There’s widespread agreement among analysts, real estate brokers and economists that Norway’s already-high housing prices will jump again, on the back of record-low interest rates. Amidst all the debate over economic “crisis” in Norway, prices in the Oslo area are expected to rise 20 to 30 percent over the next three years, because of strong demand and low financing costs.
Only in the Stavanger area, where major cutbacks in the oil and offshore industry have hit the job market hard and fueled much economic uncertainty, are real estate prices expected to fall. They already have, with predictions of another 5 percent decline this year. Other areas of Western and Southern Norway where many residents have been working in the oil business are struggling as well.
Newspaper Dagens Næringsliv (DN) reported that on a national basis, though, housing prices are still expected to rise 15 percent by 2019, according to prognoses from research firm Samfunnsøkonomiske analyse AS. Its leader and chief economist Robert Bjørnstad also pointed out that even in Stavanger, real estate prices will likely start rising again in 2018, when the oil industry itself is expected to turn around.
The Norwegian central bank’s announcement on Thursday that it was cutting its key policy rates by another quarter-point, to just 0.5 percent, will only fuel the housing market, experts say. “It will get more people to buy homes and can lead to price hikes of between 20 and 30 percent,” Anders Langtind, partner in the Privatmegleren real estate agency and board leader of the Oslo and Akershus real estate brokers’ association, told newspaper Dagsavisen.
Langtind cautioned, though, that the central bank’s move won’t have a major effect on the mortgage rates at Norwegian banks. Most of the majors, like DNB and Nordea, didn’t react immediately to the central bank’s announcement, and Langtind said they can’t offer rates much below 1.6-1.7 percent because they still need to make some money on their loan portfolio. Some banks are already offering adjustable rate mortgages at 1.99 percent, so Langtind doesn’t see much of a rush of even lower offers to attract more loan customers.
Professor Jan Tore Klovland at the Norwegian business school NHH (Norges Handelshøyskole) in Bergen agreed, stressing that there’s “no mechanical connection here” between the central bank’s latest rate reduction and and lower mortgage rate offers for customers. The rate cut by Norges Bank was nonetheless interesting, he said: “This is the lowest (key policy) rate in history. Even in periods of falling prices, interest rates have never been lower than this.”

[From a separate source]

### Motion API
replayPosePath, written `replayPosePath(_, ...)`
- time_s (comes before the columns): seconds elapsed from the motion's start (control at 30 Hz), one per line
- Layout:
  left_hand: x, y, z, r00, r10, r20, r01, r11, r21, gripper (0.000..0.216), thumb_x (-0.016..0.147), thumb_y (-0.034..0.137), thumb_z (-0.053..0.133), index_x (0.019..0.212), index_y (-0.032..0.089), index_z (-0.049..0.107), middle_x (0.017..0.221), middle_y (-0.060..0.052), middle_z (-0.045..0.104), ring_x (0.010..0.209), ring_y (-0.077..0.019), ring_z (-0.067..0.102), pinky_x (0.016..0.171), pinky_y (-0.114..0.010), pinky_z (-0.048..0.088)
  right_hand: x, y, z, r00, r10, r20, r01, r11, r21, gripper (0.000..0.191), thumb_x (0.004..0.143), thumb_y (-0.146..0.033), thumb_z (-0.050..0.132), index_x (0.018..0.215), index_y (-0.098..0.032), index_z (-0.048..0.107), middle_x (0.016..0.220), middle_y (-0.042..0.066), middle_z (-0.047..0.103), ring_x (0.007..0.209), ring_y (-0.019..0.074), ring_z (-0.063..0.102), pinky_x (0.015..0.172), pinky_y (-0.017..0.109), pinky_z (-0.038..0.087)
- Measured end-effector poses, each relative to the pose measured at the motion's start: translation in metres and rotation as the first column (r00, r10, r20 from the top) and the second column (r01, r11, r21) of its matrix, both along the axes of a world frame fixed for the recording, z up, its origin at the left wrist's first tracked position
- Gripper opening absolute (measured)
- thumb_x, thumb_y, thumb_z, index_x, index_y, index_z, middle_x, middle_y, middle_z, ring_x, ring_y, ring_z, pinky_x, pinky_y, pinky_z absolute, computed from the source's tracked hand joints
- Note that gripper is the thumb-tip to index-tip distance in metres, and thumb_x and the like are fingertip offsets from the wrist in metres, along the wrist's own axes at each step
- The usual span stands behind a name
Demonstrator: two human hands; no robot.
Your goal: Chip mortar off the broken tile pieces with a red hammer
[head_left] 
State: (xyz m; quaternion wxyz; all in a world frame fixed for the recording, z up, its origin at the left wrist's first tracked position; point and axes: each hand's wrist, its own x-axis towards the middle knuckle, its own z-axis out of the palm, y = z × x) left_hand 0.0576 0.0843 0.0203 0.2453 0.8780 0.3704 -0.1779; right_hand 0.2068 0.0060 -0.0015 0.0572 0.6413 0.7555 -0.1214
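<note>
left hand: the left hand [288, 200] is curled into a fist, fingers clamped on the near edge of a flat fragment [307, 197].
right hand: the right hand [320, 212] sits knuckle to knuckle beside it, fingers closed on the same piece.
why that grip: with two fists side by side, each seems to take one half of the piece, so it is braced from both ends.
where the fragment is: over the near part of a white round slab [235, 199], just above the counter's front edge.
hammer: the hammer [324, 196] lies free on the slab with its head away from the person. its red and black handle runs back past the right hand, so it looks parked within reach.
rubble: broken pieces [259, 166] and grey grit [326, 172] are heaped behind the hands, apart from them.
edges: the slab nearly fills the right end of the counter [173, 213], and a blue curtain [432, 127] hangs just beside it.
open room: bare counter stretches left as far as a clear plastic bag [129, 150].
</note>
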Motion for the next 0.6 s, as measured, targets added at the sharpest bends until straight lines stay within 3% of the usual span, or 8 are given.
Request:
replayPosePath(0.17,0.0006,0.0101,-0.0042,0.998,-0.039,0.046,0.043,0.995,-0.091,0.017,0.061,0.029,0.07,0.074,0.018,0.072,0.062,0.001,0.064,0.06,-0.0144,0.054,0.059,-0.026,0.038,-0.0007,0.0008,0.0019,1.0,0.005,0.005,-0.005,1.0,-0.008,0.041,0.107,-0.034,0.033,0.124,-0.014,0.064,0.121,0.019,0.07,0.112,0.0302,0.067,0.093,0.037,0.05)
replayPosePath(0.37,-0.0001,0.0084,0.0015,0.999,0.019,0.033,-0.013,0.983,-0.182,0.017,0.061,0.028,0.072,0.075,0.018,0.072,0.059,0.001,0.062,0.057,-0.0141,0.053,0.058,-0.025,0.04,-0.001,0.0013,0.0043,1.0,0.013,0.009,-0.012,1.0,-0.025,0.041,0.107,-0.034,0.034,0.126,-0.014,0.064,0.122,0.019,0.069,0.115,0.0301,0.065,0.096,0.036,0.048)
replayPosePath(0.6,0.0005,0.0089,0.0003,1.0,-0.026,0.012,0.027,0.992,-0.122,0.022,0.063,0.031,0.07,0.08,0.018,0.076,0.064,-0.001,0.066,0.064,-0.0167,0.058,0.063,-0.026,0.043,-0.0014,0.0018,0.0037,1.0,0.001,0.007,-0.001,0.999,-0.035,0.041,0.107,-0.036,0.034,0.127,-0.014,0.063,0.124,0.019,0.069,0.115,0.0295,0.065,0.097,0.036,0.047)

‘Large geographic differences’
The sheer prospect of low rates for the foreseeable future can further stimulate the housing market, despite the current threats of job losses and rising unemployment. “We’re expecting housing prices to rise 3-4 percent this year and around the same next year,” Kjetil Olsen, chief economist at Norway’s second-biggest bank Nordea, told DN. He presented prognoses for the Norwegian economy this week that the oil industry downturn would continue but that it would not spread further to other parts of the country. He sees “large geographic differences” among regional economies, with some areas of Norway doing well while the West Coast suffers. The biggest difference, he said, will be seen between Stavanger and Oslo.
The predictions come despite figures presented earlier this month showing the weakest houseing sales in February since 2003 on a nationwide basis, with an overall price decline of 0.2 percent. That was heavily influenced, though, by the price declines in Stavanger and Sandnes and increases in Oslo and Bærum.
There also have been signs that fewer parents and grandparents will be helping their offspring buy homes by providing capital, loan guarantees or both. Many have tapped their own equity in recent years to spare their grown children from renting, and that’s also been cited as a reason prices have soared so high, especially in Oslo. Armed with money or other financial assistance from their family, young prospective homebuyers have been able to take part in bidding wars over properties, sending prices way over appraisal and to levels they otherwise wouldn’t have been able to afford on their own. DN reported recently that economic uncertainty and fears of losing their own jobs are now making parents less willing or able to help their children into the housing market.
“Parents have been part of the speculation in the housing market,” economist Bjørnstad told DN. Now they may see that the risk is too high, he suggested, despite all the price-rise prognoses.